My cousin took us to the
Bajorai killing site about 4 kilometers outside Rokiskis, where about 2000 Jews were rounded up and executed.  They were made to dig four mass graves and were executed by Litvaks. My aunt and uncle, Berel and Chaya Rochel Segal, and their four children (Nussan, born 1924; Abraham Isaac, born 1926;  Chana Leah, born 1928; and Meyer, born 1933) were executed as was my eldest cousin and her husband (Faige and Ruvin Berzon) and their two little girls (Rosa, born 1936; Sosa, born 1937). This happened on August the 14th 1941, about eight weeks after the Nazis declared war on Russia. My cousin Simcha aged 19 years escaped with the retreating Soviet troops.

We also went to Simcha's grave. He was buried in the Catholic cemetery.  We went on to the Jewish cemetery. I had a weird feeling. I had shivers running down my back. Here I was at the cemetery where my paternal and maternal grandparents, great grandparents and great-great grandparents were buried.  The cemetery was not totally destroyed but most of the stones were turned over.  A good proportion of the inscriptions on the tomb stones were readable. We tried to find the tomb stones of our predecessors, but unfortunately were unsuccessful. It would be something if the cemetery could be restored. There is still anti-Semitism in Rokiskis. Raja told me that there are "some people here who are not friendly towards you." This is why we did not request entering the house.

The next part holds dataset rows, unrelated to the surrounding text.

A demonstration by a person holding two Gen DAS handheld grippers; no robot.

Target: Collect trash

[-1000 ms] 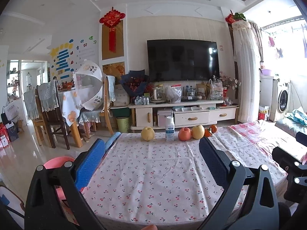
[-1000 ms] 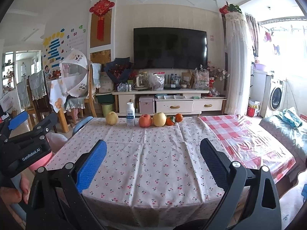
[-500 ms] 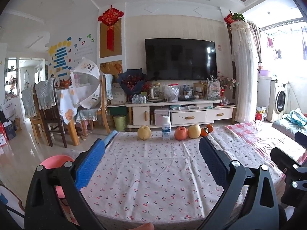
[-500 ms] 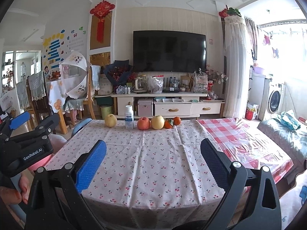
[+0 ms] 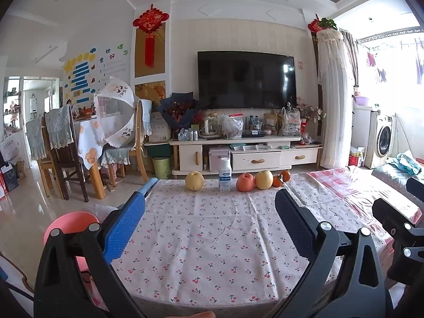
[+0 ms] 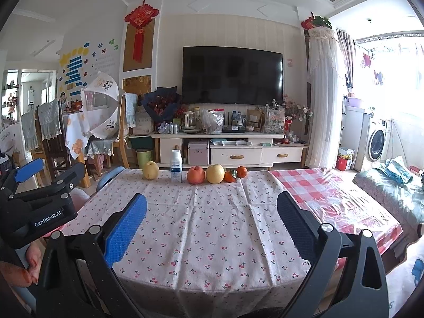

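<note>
A small white bottle [image 5: 225, 174] stands at the far edge of the table with the cherry-print cloth [image 5: 206, 238], in a row with a yellow pear [image 5: 194, 181], a red apple [image 5: 245, 182], another pear [image 5: 263, 179] and small oranges [image 5: 281, 178]. The bottle also shows in the right wrist view [image 6: 176, 165]. My left gripper [image 5: 209, 228] is open and empty over the table's near edge. My right gripper [image 6: 212, 228] is open and empty beside it, to the right. No clear trash shows on the cloth.
A green waste bin [image 5: 161, 165] stands on the floor by the TV cabinet [image 5: 246, 156]. A red checked cloth [image 6: 331, 198] covers the table's right part. Dining chairs [image 5: 61, 156] stand left, a pink stool [image 5: 70, 225] by the table's left corner, a washing machine [image 5: 383, 143] right.
Both grippers have drawn back slightly from the table and risen a little; the fruit row looks a bit farther away. Both jaws stay open.
</note>
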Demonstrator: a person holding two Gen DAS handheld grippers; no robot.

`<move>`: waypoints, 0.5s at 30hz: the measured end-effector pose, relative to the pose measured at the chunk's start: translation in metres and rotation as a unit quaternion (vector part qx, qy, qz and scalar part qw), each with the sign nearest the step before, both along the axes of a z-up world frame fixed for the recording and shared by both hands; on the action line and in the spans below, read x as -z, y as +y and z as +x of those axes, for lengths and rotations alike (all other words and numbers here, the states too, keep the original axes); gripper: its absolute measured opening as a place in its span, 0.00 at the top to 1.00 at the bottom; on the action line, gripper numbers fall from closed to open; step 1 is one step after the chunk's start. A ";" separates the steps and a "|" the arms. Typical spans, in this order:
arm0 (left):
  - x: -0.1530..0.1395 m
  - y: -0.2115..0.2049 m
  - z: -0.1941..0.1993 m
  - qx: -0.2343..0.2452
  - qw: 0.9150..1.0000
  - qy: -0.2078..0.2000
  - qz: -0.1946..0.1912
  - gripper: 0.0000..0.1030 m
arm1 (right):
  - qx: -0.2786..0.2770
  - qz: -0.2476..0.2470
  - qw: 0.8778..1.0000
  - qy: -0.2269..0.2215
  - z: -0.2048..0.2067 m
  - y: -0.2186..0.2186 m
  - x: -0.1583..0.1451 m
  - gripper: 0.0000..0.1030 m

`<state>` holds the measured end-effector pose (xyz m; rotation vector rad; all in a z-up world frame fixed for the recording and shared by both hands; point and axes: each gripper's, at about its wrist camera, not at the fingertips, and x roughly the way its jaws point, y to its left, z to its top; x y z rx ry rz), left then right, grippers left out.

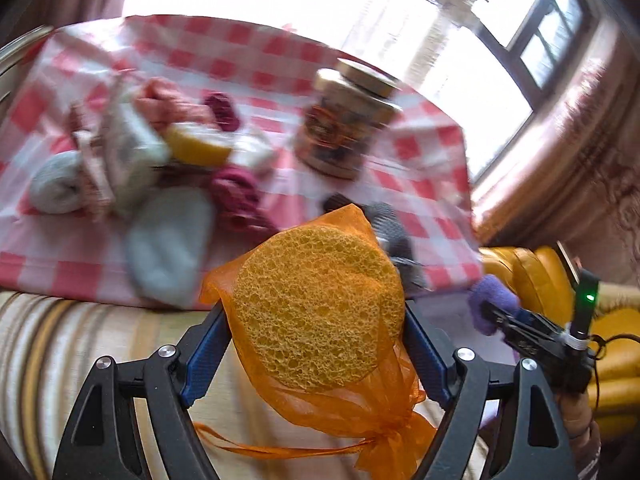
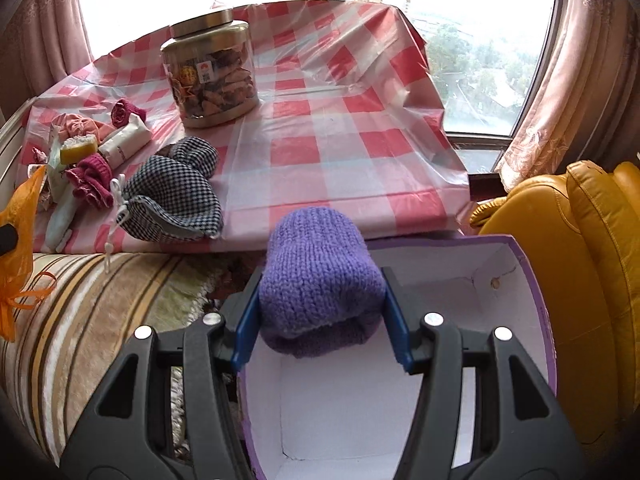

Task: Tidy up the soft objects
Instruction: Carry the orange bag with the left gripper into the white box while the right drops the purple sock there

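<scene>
Worktop (image 2: 320, 128) wears red-checked plastic, window at twelve; left tongs (image 1: 316, 316) clamp netted sponge (image 1: 316, 304), right tongs (image 2: 322, 308) clamp purple knit (image 2: 316, 272).

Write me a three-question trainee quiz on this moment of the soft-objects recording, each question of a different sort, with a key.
1. True or false: the left gripper is empty.
2. What does the right gripper hold? A) the checked pouch B) a purple knitted piece C) the jar
3. Fill in: below the right gripper sits an open purple ____ with a white inside.

Key:
1. False: its jaws clamp a round yellow sponge in an orange mesh bag.
2. B
3. box
</scene>
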<state>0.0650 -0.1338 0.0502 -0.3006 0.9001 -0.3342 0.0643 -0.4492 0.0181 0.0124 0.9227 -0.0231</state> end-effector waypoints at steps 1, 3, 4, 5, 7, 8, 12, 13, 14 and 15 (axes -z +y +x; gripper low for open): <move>-0.001 -0.017 -0.002 0.021 1.000 0.000 -0.002 0.20 | 0.007 0.003 1.000 0.003 -0.003 -0.006 0.002 0.43; -0.002 -0.046 -0.002 0.055 0.998 0.002 -0.006 0.20 | 0.019 0.000 1.000 0.007 -0.011 -0.017 0.004 0.43; -0.003 -0.060 -0.004 0.073 0.997 0.003 -0.007 0.20 | 0.025 -0.003 1.000 0.008 -0.015 -0.022 0.004 0.43; -0.004 -0.076 -0.007 0.090 0.996 0.004 -0.006 0.20 | 0.029 -0.007 1.000 0.008 -0.019 -0.026 0.004 0.43; -0.005 -0.102 -0.011 0.119 0.993 0.003 -0.002 0.20 | 0.041 -0.009 0.999 0.008 -0.026 -0.036 0.004 0.43; -0.005 -0.115 -0.012 0.132 0.991 0.003 0.000 0.20 | 0.048 -0.010 0.999 0.007 -0.030 -0.041 0.004 0.43; -0.004 -0.155 -0.021 0.169 0.986 0.002 0.010 0.20 | 0.070 -0.013 0.997 0.006 -0.040 -0.059 0.003 0.43; -0.003 -0.164 -0.021 0.178 0.984 0.002 0.013 0.20 | 0.076 -0.012 0.997 0.007 -0.043 -0.063 0.004 0.42; -0.003 -0.173 -0.024 0.187 0.982 -0.001 0.016 0.20 | 0.081 -0.012 0.997 0.007 -0.045 -0.068 0.004 0.42; -0.004 -0.181 -0.026 0.196 0.980 -0.005 0.019 0.20 | 0.087 -0.013 0.996 0.007 -0.047 -0.072 0.004 0.42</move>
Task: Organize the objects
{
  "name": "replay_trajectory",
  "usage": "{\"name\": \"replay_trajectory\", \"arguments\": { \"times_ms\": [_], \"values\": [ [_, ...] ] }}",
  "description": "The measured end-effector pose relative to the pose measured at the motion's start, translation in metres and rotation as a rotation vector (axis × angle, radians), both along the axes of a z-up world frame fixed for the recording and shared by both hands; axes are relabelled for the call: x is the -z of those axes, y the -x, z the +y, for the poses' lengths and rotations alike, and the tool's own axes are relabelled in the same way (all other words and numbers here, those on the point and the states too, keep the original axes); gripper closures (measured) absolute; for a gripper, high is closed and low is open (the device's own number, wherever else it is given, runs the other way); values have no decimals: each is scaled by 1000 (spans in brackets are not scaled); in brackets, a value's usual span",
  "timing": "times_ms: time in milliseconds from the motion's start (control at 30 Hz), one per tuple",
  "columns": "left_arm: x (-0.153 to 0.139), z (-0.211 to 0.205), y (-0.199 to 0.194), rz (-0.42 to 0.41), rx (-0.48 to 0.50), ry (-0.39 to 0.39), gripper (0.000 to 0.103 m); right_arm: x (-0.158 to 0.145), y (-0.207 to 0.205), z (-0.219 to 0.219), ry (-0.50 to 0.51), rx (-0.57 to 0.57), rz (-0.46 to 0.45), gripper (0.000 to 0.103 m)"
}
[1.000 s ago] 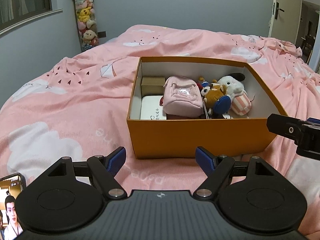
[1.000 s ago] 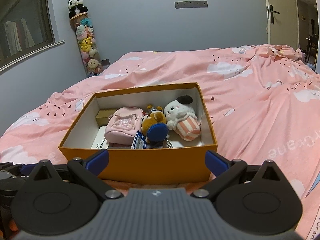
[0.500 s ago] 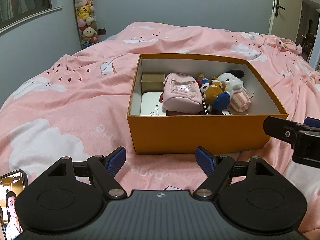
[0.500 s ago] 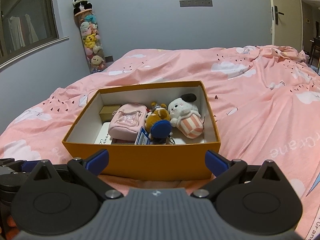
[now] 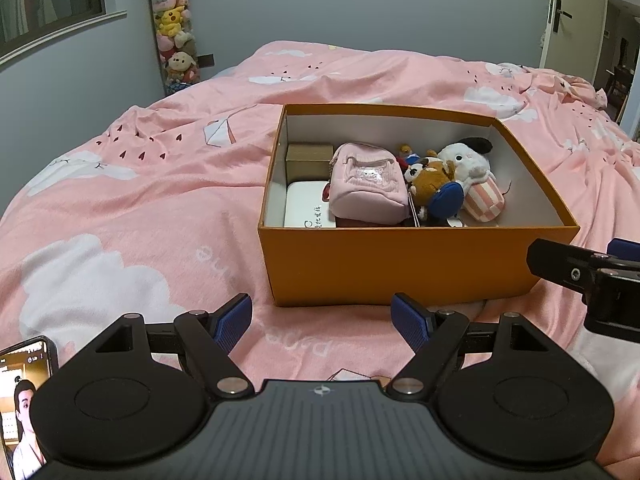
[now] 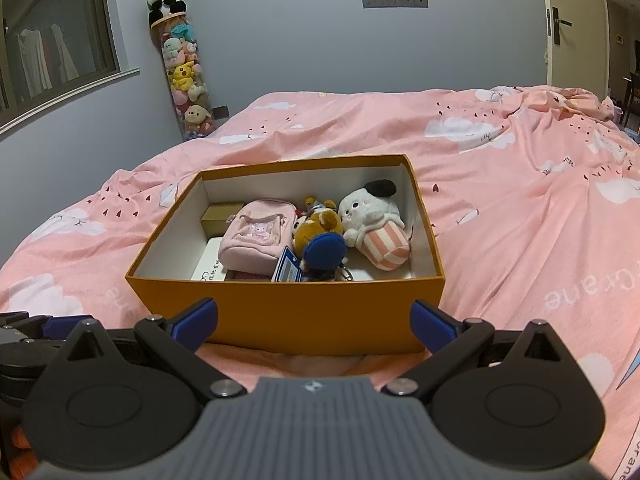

 Sydney Cope at the grave of Simcha Segal in Rokiskis in 2006
Solly, Danny (their guide), and Sydney at Rokiskis Jewish Cemetery, 2006


I went to see a statue of J.Smuskevicius in the town square. I was at school with a Hymie Smuskowitz during the war and I remembered he had told me about his uncle being a Marshall in the Russian Air Force. It is ironic that a town that slaughtered its Jewish population should honour a Jew as a hero!!!